One reason he dislikes sports is because he often sees other classmates breaking the rules during playground games, and he doesn’t like seeing any kid take advantage of another. He doesn’t have much competitive desire, and thinks that games should be played for everyone’s enjoyment, instead of keeping score or remembering who wins.

He helped organize a rummage sale at our church for tsunami victims last year, and after Hurricane Katrina he worked at another sale at his elementary school to raise money for refugees. In both cases, he lobbied my wife and I to give additional donations to relief efforts as well.

So when he learned that the 5K was a fundraiser for the school, he was in. Nevermind that he could barely run a lap without stopping or tripping over himself. He’s a humanitarian.

We’ve now scheduled one day each week to practice running together, to hopefully develop a little stamina and efficiency in his stride before taking to the start line of his race next month. And on the day after my marathon, he was running at just my speed.

But on race day, while I’m obsessed with maintaining a specific time, he probably won’t even look at his watch. While I’m utilizing all of the course support in my own self-interest, he’ll be thinking of how his efforts will help students in his school. When I’m done with the marathon and parsing every minor detail for ways to improve, he’ll forget all about the 5K and move on to some other interesting cause.

Sometimes as his father I’ve wondered why he isn’t more like me. But more often I’ve asked myself why I’m not more like him instead.


olga 3/8/06, 9:28 AM  

You have a wonderful kid, thanks for sharing. All the best to him. And to you too:)

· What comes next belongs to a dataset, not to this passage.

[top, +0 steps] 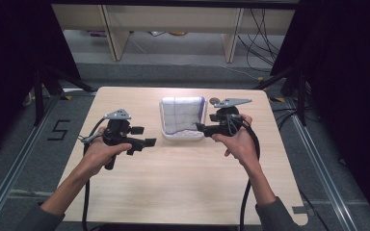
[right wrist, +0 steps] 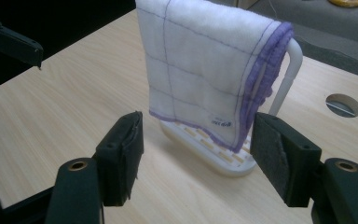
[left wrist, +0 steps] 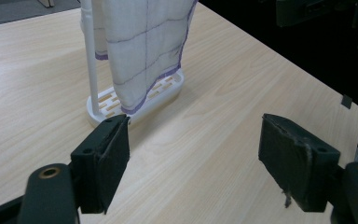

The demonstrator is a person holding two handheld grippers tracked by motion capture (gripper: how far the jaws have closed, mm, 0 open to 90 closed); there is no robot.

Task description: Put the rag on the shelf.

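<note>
— Where's the cloth (top: 183, 114)?
— Draped over the white rack (top: 182, 134), toward the table's (top: 173, 192) far edge.
— And your grippers?
— My left gripper (top: 143, 136) and right gripper (top: 201, 127) both gape, holding nothing.

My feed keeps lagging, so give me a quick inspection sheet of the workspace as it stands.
Surface: light wooden table, round hole near its far edge.
Job's things: white cloth with purple lines draped over a white rack.
Clutter: nothing seen.
Grippers: left gripper open, off the cloth; right gripper open, beside the rack.
Cables: one trails from each gripper; more on the floor beyond.
Surroundings: dark curtains, tripod legs, a floor mark "5".
</note>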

backofpack 3/8/06, 9:31 AM  

I wonder..."The inevitable side effect is that he has terrible coordination and body awareness, and the rare occasions that he tries athletic activities are extremely awkward for him." Could it be the other way around? Could he be one of those kids who's physical development and coordination will come a little later?

Our younger son loved sports - loved, loved, loved. However, he was gawky and awkward, and I didn't think coordination would ever come. He joined in every sport the Y offers to kids, played with enthusiasm and gusto and klutziness. (He is a lot like his Mom in this regard!) The good news is that about 13 or so, the coordination started to come. Now he's a three year letterman in cross country, a high-jumper, a lifeguard and swim instructor. He is also a low-key, laid back delightful kid.

Some of our greatest times are when we all head out to a local race. It's so wonderful to introduce your child to the running community and to share their passion for a sport.

Your son sounds like a great kid. Those training runs together are likely to become the highlight of your week! I predict that you will be learning a lot from him...

stronger 3/8/06, 10:00 AM  

I got all choked up with your last sentence.

Anne 3/8/06, 2:27 PM  

A kid after my own heart. Sounds like you and your wife are raising a future leader who will make a difference.

robtherunner 3/9/06, 6:20 PM  

I think the world would be a much better place if we were all humanitarians.